Introduction: Five of the neglected tropical diseases use a strategy of preventative chemotherapy distributed via mass drug administration (MDA) for all eligible people living in endemic areas. To be successful, high coverage must be sustained over multiple rounds. Therefore, it will be difficult to reach elimination as a public health problem using MDA if there remain clusters of people who have never been treated. The study aims to explore the reasons why people with high mobility report being never treated during MDA and to provide evidence to support the development of standardised questions for data collection using qualitative research tools.

Methods: We conducted an exploratory study using qualitative methods among displaced people, nomads/transhumants and economic migrants who self-reported that they had never been treated during MDA in the health districts of Tominian and Kalabancoro in Mali. Data were collected through in-depth individual interviews and focus group discussions. Nvivo V.14 software was used for data management and analysis.

Results: The main reasons reported for never treatment included: geographical mobility, lack of awareness/information, negative rumours, fear of side effects, conflict and insecurity and logistical difficulties faced in reaching these populations. Proposed solutions included involving communities in the MDA, increasing awareness and information campaigns, effectively managing side effects, and designing and implementing flexible and effective interventions.

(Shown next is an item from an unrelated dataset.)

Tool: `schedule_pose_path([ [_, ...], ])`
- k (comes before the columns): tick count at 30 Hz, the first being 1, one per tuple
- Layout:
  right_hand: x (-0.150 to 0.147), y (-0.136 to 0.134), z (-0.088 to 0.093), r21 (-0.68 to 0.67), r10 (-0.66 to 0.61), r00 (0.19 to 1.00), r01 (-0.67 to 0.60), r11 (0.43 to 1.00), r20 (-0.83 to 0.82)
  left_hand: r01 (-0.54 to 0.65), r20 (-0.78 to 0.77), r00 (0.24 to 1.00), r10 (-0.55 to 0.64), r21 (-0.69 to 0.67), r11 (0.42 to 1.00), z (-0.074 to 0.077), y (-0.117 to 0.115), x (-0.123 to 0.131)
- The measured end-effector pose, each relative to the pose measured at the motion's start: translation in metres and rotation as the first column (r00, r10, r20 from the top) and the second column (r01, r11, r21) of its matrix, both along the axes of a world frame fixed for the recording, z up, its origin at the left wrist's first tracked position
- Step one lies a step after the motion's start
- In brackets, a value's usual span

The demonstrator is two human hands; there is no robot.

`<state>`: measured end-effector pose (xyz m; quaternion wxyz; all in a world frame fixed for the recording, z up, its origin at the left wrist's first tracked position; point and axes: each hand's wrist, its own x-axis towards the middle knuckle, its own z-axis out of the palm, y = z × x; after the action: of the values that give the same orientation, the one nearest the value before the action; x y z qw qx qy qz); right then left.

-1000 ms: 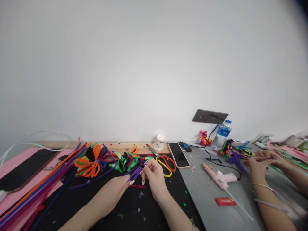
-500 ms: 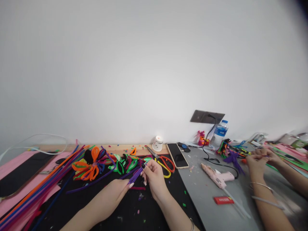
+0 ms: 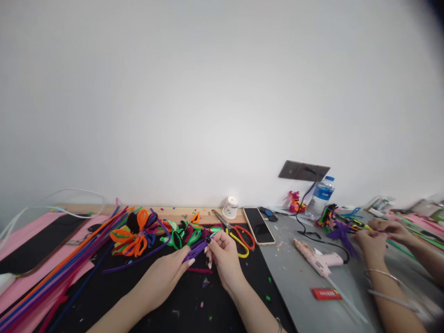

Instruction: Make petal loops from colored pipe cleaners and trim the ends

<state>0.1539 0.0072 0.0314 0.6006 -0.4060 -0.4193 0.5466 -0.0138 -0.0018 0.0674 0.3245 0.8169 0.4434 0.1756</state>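
A small bundle of purple pipe cleaners [image 3: 196, 250] stretches between my two hands above the black mat [image 3: 194, 305]. My left hand [image 3: 170, 272] pinches its lower left part between thumb and fingers. At its upper right end, my right hand [image 3: 222, 256] has thumb and fingers closed on the same bundle; the dark-nailed thumb lies over it. Behind my hands are green and black looped pieces [image 3: 178, 235]. An orange looped flower shape [image 3: 138, 236] lies to the left. Scissors with red and yellow handles [image 3: 243, 240] rest just beyond my right hand.
Long coloured pipe cleaners [image 3: 69, 259] lie at the left on pink sheets. A white cup [image 3: 230, 208] and a phone [image 3: 259, 226] stand and lie at the back. Rightward are a pink glue gun [image 3: 321, 262], a red lighter [image 3: 326, 294], a bottle [image 3: 322, 194] and another person's hands [image 3: 381, 236].
The whole view has shifted slightly, so the table items appear a little farther right. My hands keep their hold on the purple bundle, and its strands sit slightly differently between them.
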Motion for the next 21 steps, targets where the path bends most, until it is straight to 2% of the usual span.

Conclusion: This study highlights that there are people with high mobility who may never have been treated during any round of MDA. The reasons for never treatment highlight the challenges faced when reaching particular groups during MDA activities/interventions. Suggested remedies will require programmes to implement more flexible and tailored interventions. Customised approaches based on the context are essential to guarantee fair access to preventive chemotherapy. Effective interventions must consider the supply and demand side in crafting interventions. This research adds to the evidence base to understand never treatment, particularly among highly mobile population groups and in schistosomiasis elimination programmes.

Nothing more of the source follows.